Compte tenu de la consistance limitée des moyens matériels requis pour l'exercice de l'activité d'agent commercial, d'une part, et de la circonstance que la société requérante avait précédemment donné accès à son fichier clients à la société cessionnaire, d'autre part, la cession du contrat d'agent commercial qu'elle a conclue avec cette dernière société suffit, à elle seule, à permettre à cette société de poursuivre cette activité de manière autonome. Dans ces conditions, cette cession constitue une transmission d'une universalité de biens dispensée de TVA.
A noter :
La notion de cession d'une universalité de biens en TVA doit être distinguée de la notion de branche complète d'activité en BIC. Ainsi, le Conseil d'État a jugé que la présente cession ne constituait pas une branche complète d'activité pouvant bénéficier de l'exonération des plus-values prévue à l'article 238 quindecies du CGI (voir La Quotidienne du 28 janvier 2026).
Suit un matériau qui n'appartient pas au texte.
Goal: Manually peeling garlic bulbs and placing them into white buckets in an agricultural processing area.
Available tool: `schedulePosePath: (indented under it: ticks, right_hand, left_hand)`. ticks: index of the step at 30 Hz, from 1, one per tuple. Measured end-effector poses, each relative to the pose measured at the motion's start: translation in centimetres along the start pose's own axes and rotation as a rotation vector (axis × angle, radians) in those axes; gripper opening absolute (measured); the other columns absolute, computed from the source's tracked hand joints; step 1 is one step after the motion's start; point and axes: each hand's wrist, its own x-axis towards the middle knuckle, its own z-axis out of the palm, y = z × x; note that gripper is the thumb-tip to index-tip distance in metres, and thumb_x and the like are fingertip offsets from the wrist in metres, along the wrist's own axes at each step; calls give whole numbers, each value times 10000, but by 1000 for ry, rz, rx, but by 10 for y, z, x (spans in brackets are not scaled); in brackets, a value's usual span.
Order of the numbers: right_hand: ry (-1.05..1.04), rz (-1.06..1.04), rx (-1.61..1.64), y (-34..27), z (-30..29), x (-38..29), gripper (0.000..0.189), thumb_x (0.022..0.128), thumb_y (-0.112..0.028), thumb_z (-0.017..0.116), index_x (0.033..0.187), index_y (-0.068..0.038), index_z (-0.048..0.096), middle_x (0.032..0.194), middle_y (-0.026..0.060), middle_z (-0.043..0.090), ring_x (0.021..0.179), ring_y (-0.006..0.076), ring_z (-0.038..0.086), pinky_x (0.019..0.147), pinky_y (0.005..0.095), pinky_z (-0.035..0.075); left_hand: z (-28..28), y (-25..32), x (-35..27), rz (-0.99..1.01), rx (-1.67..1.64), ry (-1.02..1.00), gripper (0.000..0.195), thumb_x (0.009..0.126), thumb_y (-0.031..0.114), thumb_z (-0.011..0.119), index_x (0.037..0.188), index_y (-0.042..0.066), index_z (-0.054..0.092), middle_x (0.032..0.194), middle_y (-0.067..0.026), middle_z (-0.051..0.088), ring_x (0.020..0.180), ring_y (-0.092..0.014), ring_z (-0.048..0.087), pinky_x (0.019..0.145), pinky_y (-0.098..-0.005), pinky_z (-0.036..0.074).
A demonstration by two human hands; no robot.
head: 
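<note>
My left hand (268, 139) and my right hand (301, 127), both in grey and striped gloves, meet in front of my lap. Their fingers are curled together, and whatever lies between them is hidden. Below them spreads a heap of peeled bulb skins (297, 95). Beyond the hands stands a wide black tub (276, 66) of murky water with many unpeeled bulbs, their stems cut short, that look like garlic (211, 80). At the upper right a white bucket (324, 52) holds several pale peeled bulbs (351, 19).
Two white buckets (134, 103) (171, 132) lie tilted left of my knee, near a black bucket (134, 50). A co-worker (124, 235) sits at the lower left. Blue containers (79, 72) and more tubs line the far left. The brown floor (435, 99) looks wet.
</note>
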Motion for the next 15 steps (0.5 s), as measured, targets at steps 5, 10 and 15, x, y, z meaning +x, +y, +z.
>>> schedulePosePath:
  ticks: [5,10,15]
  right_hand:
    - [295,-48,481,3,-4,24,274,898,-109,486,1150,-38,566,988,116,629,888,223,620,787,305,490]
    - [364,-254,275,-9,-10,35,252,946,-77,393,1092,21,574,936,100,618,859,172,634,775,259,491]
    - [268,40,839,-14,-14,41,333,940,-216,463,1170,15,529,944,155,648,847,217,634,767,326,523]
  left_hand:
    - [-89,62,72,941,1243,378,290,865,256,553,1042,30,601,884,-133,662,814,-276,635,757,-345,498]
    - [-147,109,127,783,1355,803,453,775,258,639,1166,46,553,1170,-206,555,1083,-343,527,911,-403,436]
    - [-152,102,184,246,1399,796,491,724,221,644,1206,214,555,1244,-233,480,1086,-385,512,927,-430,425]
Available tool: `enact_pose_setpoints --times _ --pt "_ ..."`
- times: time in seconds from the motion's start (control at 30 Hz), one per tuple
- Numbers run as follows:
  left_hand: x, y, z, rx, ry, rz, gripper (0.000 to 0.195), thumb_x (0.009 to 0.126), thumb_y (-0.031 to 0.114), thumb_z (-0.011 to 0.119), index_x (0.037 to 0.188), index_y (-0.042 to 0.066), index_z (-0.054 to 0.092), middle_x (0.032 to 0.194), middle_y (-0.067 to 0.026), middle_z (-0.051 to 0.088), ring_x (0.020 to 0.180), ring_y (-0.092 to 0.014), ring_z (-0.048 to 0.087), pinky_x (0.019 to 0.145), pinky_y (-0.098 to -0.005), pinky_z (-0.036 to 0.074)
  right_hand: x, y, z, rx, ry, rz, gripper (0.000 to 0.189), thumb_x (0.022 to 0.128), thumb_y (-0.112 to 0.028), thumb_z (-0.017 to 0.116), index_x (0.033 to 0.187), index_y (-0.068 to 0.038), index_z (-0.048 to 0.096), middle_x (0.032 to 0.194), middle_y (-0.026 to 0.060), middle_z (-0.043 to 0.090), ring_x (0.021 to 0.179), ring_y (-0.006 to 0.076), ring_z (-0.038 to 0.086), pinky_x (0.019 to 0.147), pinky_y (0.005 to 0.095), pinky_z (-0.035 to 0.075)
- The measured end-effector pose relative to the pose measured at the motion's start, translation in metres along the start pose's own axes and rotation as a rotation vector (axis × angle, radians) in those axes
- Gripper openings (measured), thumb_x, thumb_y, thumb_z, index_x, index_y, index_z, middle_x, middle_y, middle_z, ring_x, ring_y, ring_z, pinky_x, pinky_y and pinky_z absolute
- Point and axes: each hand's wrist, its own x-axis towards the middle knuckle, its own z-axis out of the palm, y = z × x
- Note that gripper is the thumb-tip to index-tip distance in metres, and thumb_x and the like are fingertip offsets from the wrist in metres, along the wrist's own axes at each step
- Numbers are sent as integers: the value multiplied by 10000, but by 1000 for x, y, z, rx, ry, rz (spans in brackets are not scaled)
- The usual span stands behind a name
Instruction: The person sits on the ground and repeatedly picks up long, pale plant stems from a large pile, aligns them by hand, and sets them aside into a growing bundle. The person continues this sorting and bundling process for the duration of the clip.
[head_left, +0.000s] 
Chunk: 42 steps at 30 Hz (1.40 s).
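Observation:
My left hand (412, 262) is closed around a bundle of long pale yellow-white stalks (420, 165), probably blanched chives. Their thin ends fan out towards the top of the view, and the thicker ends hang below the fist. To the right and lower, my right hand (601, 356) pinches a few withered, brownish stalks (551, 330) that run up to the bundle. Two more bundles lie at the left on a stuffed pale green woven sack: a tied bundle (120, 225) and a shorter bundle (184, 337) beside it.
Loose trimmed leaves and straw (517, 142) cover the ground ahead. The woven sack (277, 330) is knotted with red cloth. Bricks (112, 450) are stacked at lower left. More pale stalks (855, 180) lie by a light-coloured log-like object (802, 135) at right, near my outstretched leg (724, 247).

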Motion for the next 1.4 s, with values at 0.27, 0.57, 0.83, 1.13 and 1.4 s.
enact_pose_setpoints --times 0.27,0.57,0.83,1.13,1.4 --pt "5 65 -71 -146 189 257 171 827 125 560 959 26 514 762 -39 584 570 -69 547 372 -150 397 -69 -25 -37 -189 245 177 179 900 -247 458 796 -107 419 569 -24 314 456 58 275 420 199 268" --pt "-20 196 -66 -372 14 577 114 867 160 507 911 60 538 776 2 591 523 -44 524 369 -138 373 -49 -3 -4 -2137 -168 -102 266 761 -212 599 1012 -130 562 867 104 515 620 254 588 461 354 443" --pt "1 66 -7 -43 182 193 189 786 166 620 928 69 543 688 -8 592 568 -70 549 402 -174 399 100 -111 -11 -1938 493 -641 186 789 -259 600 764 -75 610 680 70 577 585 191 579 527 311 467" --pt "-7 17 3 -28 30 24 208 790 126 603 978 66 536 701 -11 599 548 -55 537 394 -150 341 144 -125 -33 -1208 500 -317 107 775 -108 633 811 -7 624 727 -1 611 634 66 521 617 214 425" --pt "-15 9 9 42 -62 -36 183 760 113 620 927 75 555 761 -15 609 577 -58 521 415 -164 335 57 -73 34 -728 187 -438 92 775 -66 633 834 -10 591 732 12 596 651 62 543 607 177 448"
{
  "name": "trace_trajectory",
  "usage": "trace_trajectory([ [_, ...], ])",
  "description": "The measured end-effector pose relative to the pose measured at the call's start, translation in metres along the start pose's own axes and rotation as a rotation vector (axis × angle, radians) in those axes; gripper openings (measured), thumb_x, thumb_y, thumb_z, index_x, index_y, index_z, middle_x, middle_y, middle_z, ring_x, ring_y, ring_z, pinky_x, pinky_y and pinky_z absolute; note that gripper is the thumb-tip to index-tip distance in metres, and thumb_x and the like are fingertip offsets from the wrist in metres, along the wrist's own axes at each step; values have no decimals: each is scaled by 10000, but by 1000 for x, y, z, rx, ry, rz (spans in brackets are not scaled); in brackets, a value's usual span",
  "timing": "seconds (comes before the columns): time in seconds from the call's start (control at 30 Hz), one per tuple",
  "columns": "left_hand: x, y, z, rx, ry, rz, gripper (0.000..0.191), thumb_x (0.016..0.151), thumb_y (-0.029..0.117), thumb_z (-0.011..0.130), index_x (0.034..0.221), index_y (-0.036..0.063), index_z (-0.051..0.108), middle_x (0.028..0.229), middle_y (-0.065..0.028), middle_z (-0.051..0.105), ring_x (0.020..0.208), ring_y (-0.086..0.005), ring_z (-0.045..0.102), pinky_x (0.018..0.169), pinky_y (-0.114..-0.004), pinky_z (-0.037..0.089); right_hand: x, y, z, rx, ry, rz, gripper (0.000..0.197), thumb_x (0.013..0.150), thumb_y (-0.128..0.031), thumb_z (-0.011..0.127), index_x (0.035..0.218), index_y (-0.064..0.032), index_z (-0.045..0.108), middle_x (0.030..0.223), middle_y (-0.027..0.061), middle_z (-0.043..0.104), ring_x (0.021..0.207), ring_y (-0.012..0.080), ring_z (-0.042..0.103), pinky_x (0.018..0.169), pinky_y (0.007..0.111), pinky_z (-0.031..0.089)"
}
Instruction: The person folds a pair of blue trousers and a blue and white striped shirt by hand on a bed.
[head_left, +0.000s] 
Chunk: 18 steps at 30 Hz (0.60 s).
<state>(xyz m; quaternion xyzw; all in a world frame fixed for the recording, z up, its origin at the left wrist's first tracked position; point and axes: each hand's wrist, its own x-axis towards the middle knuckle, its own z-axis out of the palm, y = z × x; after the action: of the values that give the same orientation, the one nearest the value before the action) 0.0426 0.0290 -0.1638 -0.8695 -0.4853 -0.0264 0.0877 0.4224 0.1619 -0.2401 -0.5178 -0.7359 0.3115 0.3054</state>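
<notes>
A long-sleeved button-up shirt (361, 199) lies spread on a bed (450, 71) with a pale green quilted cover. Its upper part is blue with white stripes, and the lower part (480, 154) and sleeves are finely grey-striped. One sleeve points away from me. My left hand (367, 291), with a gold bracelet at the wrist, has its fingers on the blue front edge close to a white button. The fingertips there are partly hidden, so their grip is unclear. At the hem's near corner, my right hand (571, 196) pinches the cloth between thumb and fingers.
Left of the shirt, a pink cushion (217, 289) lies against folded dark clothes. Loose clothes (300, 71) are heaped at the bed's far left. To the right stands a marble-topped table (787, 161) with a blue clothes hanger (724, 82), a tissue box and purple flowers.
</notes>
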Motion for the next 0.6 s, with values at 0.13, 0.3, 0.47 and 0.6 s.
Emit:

Dans cet arrêt, le Conseil d'État rappelle également sa jurisprudence selon laquelle, pour déterminer le taux de TVA applicable aux prestations d'un intermédiaire, il convient en premier lieu de définir si l'intermédiaire agit en son nom propre ou au nom d'autrui. En l'espèce, il ressortait du contrat d'agent que le requérant agissait au nom et pour le compte de son cocontractant, de sorte que la prestation d'entremise devait être soumise au taux normal, indépendamment du taux applicable aux produits concernés par cette prestation.